> [Exercise objective] Only the lines from the one containing "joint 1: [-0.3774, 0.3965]" through the one containing "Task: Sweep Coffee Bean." should be printed, exactly as they appear below, with both ends included.
╔══
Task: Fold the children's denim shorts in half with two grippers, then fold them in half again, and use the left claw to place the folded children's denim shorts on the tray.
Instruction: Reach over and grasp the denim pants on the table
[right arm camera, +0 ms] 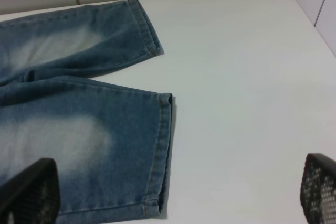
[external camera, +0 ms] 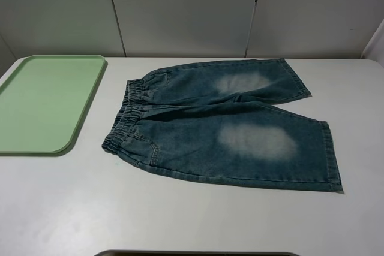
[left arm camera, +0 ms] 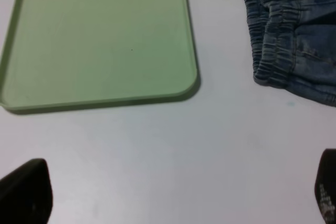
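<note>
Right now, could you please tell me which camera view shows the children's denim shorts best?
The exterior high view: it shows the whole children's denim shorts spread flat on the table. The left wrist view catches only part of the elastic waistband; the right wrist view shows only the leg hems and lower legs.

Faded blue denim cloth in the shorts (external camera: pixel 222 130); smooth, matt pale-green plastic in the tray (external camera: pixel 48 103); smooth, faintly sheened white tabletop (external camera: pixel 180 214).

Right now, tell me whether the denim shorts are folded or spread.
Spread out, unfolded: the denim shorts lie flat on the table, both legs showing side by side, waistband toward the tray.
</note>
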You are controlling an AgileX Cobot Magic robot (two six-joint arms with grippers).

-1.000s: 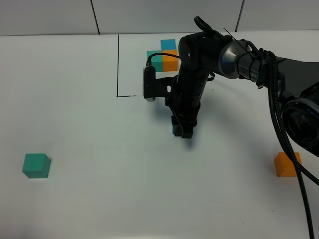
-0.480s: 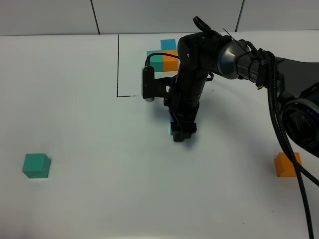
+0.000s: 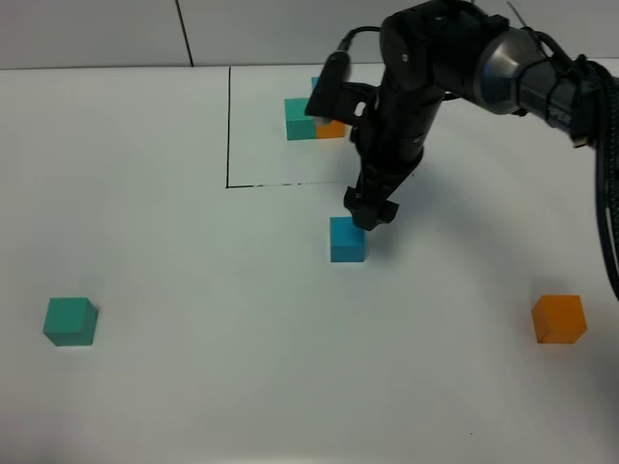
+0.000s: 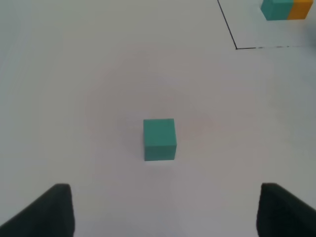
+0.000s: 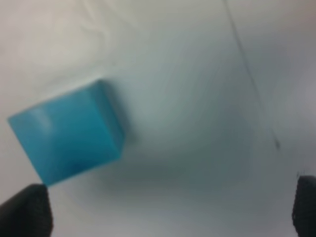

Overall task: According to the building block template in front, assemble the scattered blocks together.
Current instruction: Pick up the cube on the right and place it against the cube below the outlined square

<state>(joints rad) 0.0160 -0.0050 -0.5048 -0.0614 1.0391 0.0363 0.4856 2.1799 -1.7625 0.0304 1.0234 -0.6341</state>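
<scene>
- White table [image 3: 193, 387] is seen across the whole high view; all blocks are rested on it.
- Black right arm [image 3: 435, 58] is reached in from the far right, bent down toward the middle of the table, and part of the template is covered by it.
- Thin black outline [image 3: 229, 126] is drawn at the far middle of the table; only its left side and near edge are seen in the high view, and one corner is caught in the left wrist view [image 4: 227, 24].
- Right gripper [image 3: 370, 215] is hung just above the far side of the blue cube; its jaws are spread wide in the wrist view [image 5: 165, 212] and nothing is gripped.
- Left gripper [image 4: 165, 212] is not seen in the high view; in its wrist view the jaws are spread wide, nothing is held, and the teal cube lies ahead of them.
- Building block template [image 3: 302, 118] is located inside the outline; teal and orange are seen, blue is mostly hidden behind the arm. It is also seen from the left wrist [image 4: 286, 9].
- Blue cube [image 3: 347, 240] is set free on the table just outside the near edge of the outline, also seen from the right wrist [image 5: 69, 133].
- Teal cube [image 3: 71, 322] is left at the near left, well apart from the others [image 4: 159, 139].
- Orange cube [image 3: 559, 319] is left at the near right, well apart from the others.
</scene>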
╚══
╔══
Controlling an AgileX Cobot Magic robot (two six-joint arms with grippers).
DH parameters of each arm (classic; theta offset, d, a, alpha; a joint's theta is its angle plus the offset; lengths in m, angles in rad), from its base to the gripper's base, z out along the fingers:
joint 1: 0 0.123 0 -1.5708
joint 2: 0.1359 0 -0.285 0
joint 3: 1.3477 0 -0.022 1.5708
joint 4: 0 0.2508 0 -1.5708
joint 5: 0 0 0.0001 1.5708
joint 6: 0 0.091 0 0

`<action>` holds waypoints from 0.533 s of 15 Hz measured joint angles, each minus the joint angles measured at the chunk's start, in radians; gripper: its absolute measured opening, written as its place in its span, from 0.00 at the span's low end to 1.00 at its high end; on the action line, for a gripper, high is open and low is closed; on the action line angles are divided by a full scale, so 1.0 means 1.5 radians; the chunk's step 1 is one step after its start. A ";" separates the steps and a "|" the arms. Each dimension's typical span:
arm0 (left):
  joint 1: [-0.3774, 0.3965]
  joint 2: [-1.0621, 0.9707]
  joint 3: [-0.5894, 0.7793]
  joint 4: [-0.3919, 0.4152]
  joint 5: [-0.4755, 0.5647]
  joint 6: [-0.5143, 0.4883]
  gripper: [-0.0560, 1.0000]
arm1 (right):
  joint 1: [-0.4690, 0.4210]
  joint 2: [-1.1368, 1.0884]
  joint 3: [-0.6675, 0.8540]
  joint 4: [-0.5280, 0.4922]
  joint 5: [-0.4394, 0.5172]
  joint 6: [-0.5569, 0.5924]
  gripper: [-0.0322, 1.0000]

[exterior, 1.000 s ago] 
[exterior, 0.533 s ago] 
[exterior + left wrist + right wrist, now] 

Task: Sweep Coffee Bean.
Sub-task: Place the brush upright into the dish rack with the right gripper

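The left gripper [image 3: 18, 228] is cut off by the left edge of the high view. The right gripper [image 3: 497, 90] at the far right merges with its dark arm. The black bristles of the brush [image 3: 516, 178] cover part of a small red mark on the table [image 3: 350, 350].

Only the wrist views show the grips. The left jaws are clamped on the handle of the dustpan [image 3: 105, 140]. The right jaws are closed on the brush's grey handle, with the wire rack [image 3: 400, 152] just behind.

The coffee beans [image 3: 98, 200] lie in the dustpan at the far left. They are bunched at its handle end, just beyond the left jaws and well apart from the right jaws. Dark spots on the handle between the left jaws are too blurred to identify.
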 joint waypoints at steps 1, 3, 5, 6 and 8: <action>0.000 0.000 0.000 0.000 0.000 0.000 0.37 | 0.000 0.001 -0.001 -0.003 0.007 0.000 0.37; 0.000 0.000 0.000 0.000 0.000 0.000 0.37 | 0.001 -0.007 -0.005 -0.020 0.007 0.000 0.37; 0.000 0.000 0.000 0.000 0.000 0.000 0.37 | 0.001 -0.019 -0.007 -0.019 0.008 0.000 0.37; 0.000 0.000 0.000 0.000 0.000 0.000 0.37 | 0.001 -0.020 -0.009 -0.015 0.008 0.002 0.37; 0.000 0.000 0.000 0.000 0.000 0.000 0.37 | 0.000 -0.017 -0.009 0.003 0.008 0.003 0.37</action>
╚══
> [Reply to the task]
  joint 1: [-0.3774, 0.3965]
  joint 2: [-1.0621, 0.9707]
  joint 3: [-0.5894, 0.7793]
  joint 4: [-0.3919, 0.4152]
  joint 5: [-0.4755, 0.5647]
  joint 6: [-0.5143, 0.4883]
  gripper: [-0.0560, 1.0000]
arm1 (right):
  joint 1: [-0.4690, 0.4210]
  joint 2: [-1.1368, 1.0884]
  joint 3: [-0.6675, 0.8540]
  joint 4: [-0.5280, 0.4922]
  joint 5: [-0.4394, 0.5172]
  joint 6: [-0.5569, 0.5924]
  gripper: [-0.0322, 1.0000]

[exterior, 1.000 s ago] 
[exterior, 0.533 s ago] 
[exterior + left wrist + right wrist, now] 

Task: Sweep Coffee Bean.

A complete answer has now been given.